INSTRUCTIONS FOR THE TASK:
When a line in the entries contains the word "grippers", copy that line in full.

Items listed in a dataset
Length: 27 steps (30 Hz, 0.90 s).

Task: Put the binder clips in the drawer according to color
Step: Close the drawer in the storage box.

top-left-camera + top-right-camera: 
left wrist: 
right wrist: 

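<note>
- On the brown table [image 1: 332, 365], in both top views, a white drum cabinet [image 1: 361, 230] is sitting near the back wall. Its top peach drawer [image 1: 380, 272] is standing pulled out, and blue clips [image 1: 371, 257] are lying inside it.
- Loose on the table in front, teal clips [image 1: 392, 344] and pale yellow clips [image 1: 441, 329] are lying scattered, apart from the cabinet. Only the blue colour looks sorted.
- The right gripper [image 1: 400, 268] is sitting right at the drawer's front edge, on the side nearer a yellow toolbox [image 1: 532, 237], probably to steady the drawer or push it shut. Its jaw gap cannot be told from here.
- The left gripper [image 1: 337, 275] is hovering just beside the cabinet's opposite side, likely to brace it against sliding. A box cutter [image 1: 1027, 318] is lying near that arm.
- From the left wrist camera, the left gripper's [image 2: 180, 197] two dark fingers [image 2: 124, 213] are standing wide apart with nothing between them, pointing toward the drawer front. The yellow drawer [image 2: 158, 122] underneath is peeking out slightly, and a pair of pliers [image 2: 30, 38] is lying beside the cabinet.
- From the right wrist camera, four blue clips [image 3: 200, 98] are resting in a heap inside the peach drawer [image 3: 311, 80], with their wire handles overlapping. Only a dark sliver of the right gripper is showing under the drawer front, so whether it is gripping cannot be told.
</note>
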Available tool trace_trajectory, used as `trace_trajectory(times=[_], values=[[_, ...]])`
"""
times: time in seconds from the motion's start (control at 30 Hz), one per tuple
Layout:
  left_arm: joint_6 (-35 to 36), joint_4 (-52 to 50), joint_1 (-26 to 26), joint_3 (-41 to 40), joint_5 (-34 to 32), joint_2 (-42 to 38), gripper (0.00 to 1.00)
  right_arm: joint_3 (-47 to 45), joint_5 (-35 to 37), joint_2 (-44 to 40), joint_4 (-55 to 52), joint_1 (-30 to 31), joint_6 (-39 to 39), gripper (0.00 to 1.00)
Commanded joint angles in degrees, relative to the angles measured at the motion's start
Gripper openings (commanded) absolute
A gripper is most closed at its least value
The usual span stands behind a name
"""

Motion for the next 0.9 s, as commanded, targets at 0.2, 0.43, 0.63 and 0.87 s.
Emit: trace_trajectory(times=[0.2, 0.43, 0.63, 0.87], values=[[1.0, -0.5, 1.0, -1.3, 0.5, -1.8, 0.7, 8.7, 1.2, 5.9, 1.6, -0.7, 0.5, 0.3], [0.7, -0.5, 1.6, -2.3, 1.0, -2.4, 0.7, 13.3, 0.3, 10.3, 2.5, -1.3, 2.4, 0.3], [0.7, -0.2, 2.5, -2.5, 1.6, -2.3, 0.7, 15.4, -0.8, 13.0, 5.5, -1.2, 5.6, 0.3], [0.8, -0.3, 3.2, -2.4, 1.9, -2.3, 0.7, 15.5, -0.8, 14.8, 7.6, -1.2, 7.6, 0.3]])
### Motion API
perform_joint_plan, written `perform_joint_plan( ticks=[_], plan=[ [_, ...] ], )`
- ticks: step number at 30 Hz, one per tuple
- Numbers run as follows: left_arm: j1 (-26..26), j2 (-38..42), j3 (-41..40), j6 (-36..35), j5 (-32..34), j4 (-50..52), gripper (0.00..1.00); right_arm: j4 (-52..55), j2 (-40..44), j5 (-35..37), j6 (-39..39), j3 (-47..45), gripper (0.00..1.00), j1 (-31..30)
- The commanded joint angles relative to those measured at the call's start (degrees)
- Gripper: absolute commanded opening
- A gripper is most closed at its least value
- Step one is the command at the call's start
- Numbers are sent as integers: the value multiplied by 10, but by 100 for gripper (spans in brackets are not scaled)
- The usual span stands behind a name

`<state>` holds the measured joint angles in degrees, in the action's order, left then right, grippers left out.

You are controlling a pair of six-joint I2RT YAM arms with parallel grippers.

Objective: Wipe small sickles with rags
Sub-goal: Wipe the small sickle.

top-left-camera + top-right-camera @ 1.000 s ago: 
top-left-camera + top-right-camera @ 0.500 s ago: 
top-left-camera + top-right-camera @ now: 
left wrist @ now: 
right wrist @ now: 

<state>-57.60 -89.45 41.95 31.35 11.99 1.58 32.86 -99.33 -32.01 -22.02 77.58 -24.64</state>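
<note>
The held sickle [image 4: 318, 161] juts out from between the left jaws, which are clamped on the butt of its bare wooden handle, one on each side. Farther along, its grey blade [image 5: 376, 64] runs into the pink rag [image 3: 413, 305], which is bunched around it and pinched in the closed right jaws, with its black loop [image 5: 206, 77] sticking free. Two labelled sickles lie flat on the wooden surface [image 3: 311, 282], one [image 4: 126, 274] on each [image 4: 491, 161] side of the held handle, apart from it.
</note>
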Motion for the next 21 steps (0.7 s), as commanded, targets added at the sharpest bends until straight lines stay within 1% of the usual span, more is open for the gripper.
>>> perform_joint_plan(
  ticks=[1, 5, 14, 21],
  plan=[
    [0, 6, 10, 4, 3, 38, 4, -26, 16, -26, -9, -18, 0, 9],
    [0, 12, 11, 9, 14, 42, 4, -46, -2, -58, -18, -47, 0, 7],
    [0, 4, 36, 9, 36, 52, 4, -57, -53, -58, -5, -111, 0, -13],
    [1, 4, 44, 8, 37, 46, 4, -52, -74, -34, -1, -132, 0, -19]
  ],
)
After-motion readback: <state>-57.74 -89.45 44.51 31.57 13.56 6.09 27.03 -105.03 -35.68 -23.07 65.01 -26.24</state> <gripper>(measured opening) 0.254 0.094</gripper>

THE COMPLETED TASK:
`<state>` holds the measured joint angles in degrees, in the action's order, left then right, grippers left out.
You are controlling a pair of six-joint I2RT YAM arms with parallel grippers.

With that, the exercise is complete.